Hamptons Drive-In

2044 Montauk Highway,
Bridgehampton, NY 11932

Unfavorite No one has favorited this theater yet

Showing 12 comments

robboehm
robboehm on September 25, 2020 at 8:14 am

It’s interesting that the opening ad read “Hampton’s” when the pylon and subsequent ads read “Hamptons”.

50sSNIPES
50sSNIPES on September 25, 2020 at 5:26 am

Opened On July 1st, 1955; Grand Opening Ad Already Posted.

Guodone
Guodone on September 25, 2020 at 4:51 am

Our family had a summer house in the Noyak section of Southampton where we would go for vacation on the 4th of July and 2 weeks in August. Every year my dad would take us to this drive in, sort of a family tradition. We saw many movies over the years, The Guns of Navarone, The Undefeated, Where Eagles Dare to name a few. We stopped going in the early 70’s because we were getting ‘to old’ to go to a drive in with our parents. Lots of good memories.

robboehm
robboehm on March 31, 2015 at 5:42 pm

Sunset photo found on Drive-Ins.com uploaded.

robboehm
robboehm on March 14, 2015 at 7:09 pm

Opening ad shows Hampton’s. Pylon didn’t have the apostrophe.

robboehm
robboehm on April 14, 2010 at 6:50 pm

Westbury was the last on Long Island. There are still some upstate and in Ct. They’re more popular in other parts of the country.

mharmon999
mharmon999 on April 14, 2010 at 3:18 pm

My parents took my sister and I to quite a few movies there in the late ‘70’s and early '80’s during the summertime when we spent the weekends at our grand parents house in the hamptons. It was so much fun sitting in chairs outside watching movies on a huge screen! The first movie I know I saw there when I was 6 years old was Star Wars in 1977 and became a huge fan ever of the series ever since. Meatballs with Bill Murray was another one I remember seeing there as well as a few others. Its too bad that it closed down. I have been to the shopping center to shop and the memories of the times there really come back to me when we shop there. Have not seen too many drive-ins around since this one.

robboehm
robboehm on January 12, 2010 at 10:35 am

And referencing Bway’s 2004 posting both the Coram and Patchogue Multiplexes on the sites of former drive-in have also closed. You can see the Coram from the road but the Patchogue was never visible from Sunrise Highway.
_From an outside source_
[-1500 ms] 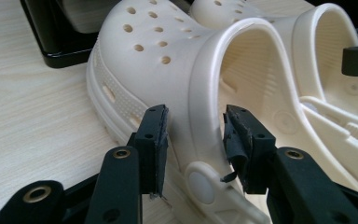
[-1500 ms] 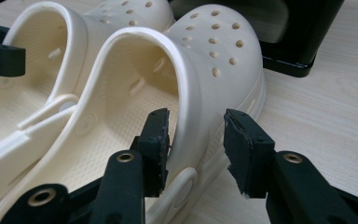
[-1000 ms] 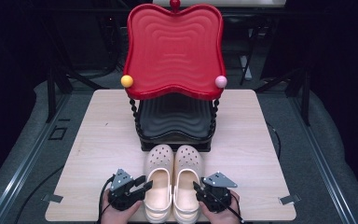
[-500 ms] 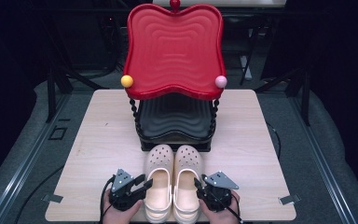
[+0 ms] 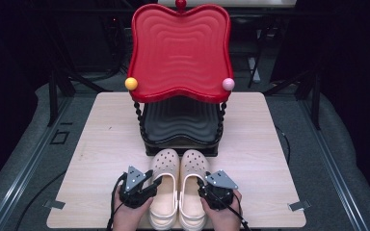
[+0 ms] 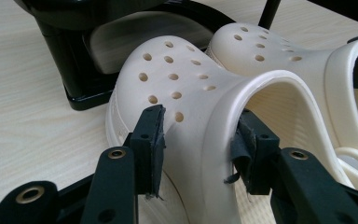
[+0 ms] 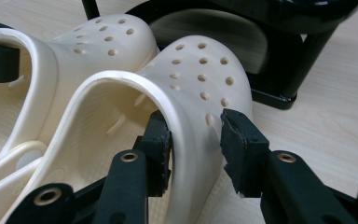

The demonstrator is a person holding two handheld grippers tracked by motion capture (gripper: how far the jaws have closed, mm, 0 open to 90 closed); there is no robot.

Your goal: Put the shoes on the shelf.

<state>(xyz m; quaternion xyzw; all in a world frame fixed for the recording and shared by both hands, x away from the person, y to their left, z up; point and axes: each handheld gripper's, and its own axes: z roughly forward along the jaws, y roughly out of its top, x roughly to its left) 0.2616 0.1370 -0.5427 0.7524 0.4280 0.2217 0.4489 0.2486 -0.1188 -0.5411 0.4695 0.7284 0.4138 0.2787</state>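
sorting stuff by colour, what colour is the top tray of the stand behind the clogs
Red, with a rippled surface; the top tray shows best in the high view, above the black lower tray.

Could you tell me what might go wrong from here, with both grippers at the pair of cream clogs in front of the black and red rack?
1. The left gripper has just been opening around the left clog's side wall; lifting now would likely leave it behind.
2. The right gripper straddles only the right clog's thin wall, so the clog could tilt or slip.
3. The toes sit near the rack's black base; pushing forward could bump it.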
All you can see is the pylon and a fence.

Bway
Bway on April 20, 2009 at 7:23 am

I never realized that that shopping center was once a drive in.

Eric Friedmann
Eric Friedmann on May 3, 2007 at 2:50 am

I never had the opportunity to go to this drive-in. It closed down before I ever got my driver’s license. However, I can still remember the remake of KING KONG playing there in early 1977 and begging, begging, begging my parents to drive us to Bridehampton to see it again. You see, at age 9, this was my favorite movie, until STAR WARS came around and changed everything!

bbacklun
bbacklun on February 4, 2007 at 7:27 am

I visited this theater often in the 60’s and 70’s. Standard refreshment stand and kiddie playground. Always a double feature with intermission time. Closed about 1982 amd the King Kullen shopping center in the Bridgehampton Commons expanded and took over the site of this old drive-in. Sad to see it go, but real estate prices were the culprit.

Bway
Bway on October 13, 2004 at 7:56 pm

So many of these drive-ins survived into the 1980’s.
The 1980’s was a bad time for them, as the multiplexes were popping up everywhere, and it was the final straw for many of them. Ironically, some of the multiplexes even replaced the drive-ins on their exact location, such as the UA Movies at Coram being built on the Coram Drive-In site, and the UA Movies at Patchogue 13 being built on the Patchogue Drive-In site. Interestingly, UA did not replace it’s Shirley UA Drive-In with a multiplex, presumable because it was fairly close to Patchogue.

By the way, the map above doesn’t work because Bridgehampton is one word. It confuses me all the time too….East Hampton is two words, but Bridgehampton and Westhampton are one word – go figure.